I would just say this: I find the decision to set DIS ten years before TOS to be puzzling and kind of arbitrary. There's no compelling storytelling reason why it had to be set in the 2250s -- the core of the story they were telling in S1 (Klingons taken over by extreme nationalism, Federation values of multiculturalism winning out, Burnham acts out of bigotry but learns from her mistake) could have set in, say, the 2390s. The details would need to be different (e.g., instead of Burnham's parents killed in a Klingon raid in the 2230s, you could say they were killed during the UFP-Klingon War from DS9's fourth and fifth seasons), but the broad story would be the same. It goes without saying that the story of S2 could have been done with only minor tweaks as a 2390s-era story.
The characters don't really gain anything from the TOS connection -- Sarek and Spock could have been any Vulcans in terms of how they relate to Burnham. Sarek is just a generic "stern Vulcan with a secret heart of gold" type. Spock's eternal "Human/Vulcan" conflict barely registers until the end of S2, when suddenly he's developed a catharsis to his internal conflict that seems... about 15 years too early given what we saw of his internal conflicts in TOS and TMP. Amanda is only barely a presence until a few key scenes in S2. And having Burnham be this previously-unseen Spock sibling retroactively creates this weird subtext to Spock/Sarek scenes from the prior shows. Sarek, Spock, and Amanda could have been different Vulcan characters and the dynamic would mostly have been the same.
For the most part, Pike could have been any generic Charming White Guy Leader Dude.

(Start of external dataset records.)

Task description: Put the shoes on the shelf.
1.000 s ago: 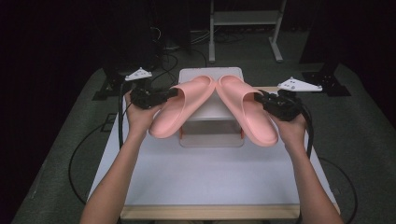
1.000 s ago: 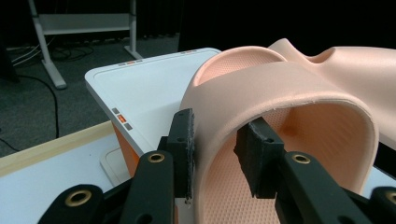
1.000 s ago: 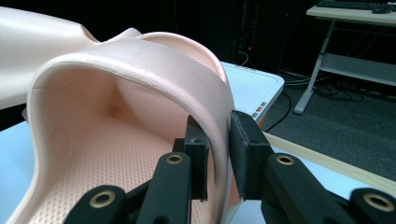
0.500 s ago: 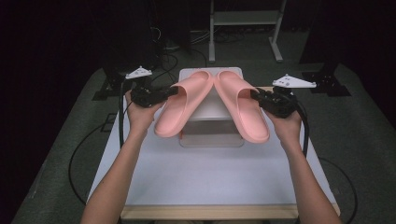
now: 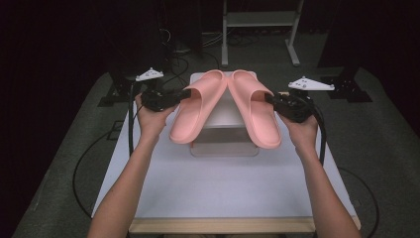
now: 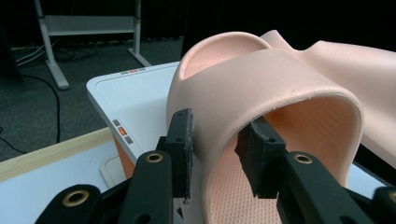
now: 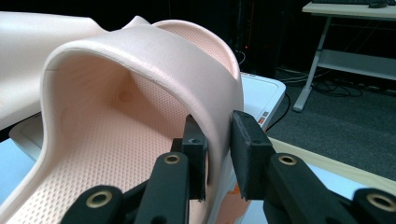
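Little has shifted since a second ago: both slippers have been drawn slightly closer together at their far ends, while the hands have been kept almost where they were. The left slipper (image 5: 198,108) is held above the table by its strap, which is clamped between the jaws of the left gripper (image 5: 184,95); in the left gripper view the strap's side wall (image 6: 219,126) is seen pinched between the two black pads, one outside and one inside the strap. The right slipper (image 5: 253,106) is gripped the same way by the right gripper (image 5: 270,98), its strap wall (image 7: 217,121) squeezed between the pads in the right gripper view. Both slippers are tilted, with their far ends touching or nearly touching, so that an upside-down V is formed in the high view. Beneath them a white box-like device (image 5: 225,113) is set on the white table (image 5: 218,183), with small buttons visible on its top edge (image 6: 122,133). The table's near edge is lined with a wooden strip (image 5: 223,225). Dark cables (image 5: 84,163) are trailed across the grey floor, and a white metal frame (image 5: 260,20) is seen beyond the table.
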`<action>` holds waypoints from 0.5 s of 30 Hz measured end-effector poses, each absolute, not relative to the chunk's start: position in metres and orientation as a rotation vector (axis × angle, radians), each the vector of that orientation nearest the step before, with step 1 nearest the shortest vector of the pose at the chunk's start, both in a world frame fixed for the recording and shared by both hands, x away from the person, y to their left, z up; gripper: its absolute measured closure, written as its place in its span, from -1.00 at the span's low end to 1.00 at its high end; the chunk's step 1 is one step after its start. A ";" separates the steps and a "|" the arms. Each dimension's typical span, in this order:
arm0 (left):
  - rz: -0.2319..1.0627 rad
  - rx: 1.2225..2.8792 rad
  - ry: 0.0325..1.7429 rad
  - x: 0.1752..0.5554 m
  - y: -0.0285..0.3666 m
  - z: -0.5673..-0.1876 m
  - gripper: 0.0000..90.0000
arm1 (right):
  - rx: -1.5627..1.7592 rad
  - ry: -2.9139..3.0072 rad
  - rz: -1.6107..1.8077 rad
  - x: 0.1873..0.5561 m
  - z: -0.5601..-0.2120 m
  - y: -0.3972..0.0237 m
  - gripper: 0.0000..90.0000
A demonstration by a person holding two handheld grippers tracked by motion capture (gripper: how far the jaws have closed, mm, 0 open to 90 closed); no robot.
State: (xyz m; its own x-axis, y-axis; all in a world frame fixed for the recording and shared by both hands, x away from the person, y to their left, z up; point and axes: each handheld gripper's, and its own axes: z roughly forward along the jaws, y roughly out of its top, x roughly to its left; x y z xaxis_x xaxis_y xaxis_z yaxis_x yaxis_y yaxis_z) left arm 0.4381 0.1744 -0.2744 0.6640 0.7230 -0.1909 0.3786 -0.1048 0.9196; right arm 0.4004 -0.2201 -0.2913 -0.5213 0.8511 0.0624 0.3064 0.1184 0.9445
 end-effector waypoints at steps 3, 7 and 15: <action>0.373 1.715 0.897 0.438 0.173 -0.275 0.46 | 1.122 1.897 1.406 0.401 -0.291 -0.220 0.67; 0.370 1.713 0.900 0.440 0.172 -0.275 0.46 | 1.127 1.892 1.402 0.402 -0.291 -0.221 0.67; 0.364 1.709 0.905 0.442 0.168 -0.275 0.46 | 1.150 1.889 1.404 0.405 -0.291 -0.220 0.65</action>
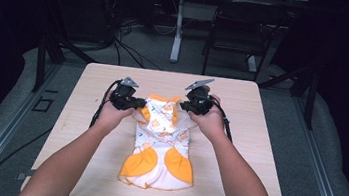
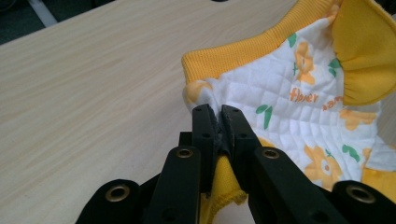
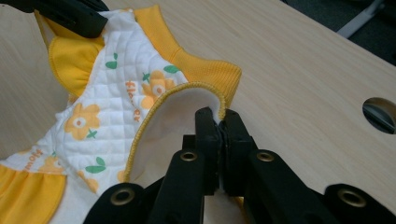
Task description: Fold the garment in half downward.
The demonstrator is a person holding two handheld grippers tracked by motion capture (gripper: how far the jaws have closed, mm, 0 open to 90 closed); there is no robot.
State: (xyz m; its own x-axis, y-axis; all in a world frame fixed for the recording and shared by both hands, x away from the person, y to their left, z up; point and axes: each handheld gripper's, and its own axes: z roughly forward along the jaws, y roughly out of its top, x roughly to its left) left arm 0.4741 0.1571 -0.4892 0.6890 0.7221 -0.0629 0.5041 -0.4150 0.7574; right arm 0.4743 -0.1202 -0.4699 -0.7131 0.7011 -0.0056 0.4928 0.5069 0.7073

Really, the only time a DIS episode benefited from and used its TOS connection in a meaningful way was "If Memory Serves" and Pike's vision of his fate from later in S2.
And, yes, it would have been a side-benefit if setting the show post-VOY instead of pre-TOS meant that it didn't have minor continuity hiccups like the spore drive being around 120 years before Voyager got trapped on the other side of the galaxy, or the ship designs generally all looking like they evolved out of the John Eaves-designed ships of Star Trek: First Contact instead of fitting into the TOS visual aesthetic, but that's a side benefit rather than a direct reason to do it differently.